Collaborative Deep Learning for Recommender Systems with BERT

This repository contains an implementation of the Collaborative Deep Learning for Recommender Systems by Wang, Wang, and Yeung. In contrast to the experiment presented in the paper, here we explore using BERT to embed the content rather than the bag-of-words representation.

The default hyperparameters---the best ones we found---achieve 25.3% recall@300 for the bag-of-words embedding. The same exact hyperparameters achieve 31.5% recall@300 by simply switching to use the BERT embedding.

Installation

The project was developed using Python 3.8. After setting up your Python 3.8 environment, you can install the requirements with pip:

pip install -r requirements.txt

Data Processing

The repository contains only raw data. To prepare the data in the format the source code expects, you can run

make citeulike-a

which will read from data/raw/ and write to data/processed/. Note that make citeulike-a may take a long time to run as it will download a BERT pre-trained model and then embed every document with that model.
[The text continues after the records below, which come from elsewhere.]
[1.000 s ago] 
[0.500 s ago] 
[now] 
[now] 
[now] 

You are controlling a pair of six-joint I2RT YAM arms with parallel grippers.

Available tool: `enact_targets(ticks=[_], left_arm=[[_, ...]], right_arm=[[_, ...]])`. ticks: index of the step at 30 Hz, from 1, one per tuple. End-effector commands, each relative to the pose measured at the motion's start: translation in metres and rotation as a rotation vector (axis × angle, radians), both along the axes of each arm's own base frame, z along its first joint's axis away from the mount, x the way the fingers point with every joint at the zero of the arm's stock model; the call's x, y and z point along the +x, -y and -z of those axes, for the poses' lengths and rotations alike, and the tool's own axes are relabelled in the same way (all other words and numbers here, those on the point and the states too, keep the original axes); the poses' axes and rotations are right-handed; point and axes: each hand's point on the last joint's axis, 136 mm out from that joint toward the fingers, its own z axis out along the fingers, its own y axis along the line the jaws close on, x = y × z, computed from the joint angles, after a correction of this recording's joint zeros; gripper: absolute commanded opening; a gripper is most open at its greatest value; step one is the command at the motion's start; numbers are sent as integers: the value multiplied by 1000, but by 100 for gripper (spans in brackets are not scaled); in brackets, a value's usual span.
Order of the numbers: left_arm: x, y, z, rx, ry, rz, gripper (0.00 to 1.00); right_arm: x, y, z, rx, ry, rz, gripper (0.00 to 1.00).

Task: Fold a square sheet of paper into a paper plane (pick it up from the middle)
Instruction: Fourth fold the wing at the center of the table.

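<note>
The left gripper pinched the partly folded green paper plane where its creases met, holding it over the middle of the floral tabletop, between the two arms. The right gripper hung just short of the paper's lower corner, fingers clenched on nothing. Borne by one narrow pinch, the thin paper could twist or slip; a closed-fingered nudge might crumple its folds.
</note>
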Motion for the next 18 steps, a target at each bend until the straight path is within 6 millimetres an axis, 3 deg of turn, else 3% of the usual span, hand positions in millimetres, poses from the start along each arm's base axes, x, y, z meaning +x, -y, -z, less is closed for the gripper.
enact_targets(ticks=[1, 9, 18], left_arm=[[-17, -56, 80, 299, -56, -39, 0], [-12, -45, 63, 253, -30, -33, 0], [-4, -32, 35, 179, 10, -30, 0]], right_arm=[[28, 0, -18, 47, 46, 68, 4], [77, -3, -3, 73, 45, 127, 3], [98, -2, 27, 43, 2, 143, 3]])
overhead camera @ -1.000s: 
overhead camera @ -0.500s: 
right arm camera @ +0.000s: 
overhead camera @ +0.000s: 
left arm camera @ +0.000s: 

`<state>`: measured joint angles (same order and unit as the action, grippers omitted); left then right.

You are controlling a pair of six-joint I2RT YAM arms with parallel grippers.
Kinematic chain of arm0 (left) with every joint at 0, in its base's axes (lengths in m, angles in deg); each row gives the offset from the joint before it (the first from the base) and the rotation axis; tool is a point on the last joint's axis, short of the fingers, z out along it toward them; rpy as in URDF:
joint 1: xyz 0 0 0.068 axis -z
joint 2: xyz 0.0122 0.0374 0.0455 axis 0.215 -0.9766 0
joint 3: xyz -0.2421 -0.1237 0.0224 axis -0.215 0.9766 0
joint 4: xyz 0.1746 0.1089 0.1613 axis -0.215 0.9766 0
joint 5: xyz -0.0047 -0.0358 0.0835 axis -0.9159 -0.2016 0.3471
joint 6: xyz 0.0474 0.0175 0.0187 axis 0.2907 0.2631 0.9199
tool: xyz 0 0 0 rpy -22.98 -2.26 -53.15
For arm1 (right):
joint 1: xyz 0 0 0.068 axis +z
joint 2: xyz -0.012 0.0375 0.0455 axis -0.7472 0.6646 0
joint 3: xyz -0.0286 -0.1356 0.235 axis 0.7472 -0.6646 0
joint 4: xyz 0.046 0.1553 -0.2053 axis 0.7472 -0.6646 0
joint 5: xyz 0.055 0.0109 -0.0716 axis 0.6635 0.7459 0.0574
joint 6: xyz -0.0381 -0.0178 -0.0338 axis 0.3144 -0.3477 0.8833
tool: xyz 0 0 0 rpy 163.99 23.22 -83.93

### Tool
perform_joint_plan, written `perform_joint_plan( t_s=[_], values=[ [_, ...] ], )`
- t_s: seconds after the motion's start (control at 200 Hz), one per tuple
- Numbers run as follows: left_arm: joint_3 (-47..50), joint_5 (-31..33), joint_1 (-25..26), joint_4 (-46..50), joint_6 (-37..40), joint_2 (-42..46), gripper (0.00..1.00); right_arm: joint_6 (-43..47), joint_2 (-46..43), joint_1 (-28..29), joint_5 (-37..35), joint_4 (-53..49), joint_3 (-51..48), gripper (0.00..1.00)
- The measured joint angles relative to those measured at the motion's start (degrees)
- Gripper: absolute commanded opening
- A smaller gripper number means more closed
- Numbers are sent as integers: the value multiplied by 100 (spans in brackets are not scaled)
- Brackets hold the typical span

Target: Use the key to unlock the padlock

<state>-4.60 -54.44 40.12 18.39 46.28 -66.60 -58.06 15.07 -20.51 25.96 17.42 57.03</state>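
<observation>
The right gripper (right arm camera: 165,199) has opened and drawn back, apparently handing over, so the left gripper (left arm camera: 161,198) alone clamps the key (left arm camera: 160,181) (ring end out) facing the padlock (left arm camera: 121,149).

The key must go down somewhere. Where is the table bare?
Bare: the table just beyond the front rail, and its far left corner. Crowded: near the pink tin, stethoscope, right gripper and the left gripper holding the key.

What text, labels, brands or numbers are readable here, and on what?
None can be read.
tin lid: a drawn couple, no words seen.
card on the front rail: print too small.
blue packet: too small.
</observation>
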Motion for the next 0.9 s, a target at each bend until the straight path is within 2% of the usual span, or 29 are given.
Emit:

In computing the embeddings, having a GPU helps signficiantly.

Training and Inference

The file train.py will train the CDL from the data files created in the previous step. To train the model and compute recall@300, you can run

python train.py -v

The -v flag toggles "verbose" mode. There are many more command-line flags to customize behavior; almost every hyperparameter can be set without changing any code. By default, the BERT embedding will be used; to use the bag-of-words embedding, run train.py with the flag --embedding bow.

The training script will output the recall@300 when finished. It will also save the model to disk (by default in a file model.pt, but configurable with the --out flag). The infer.py program can be run to (re)compute the recall.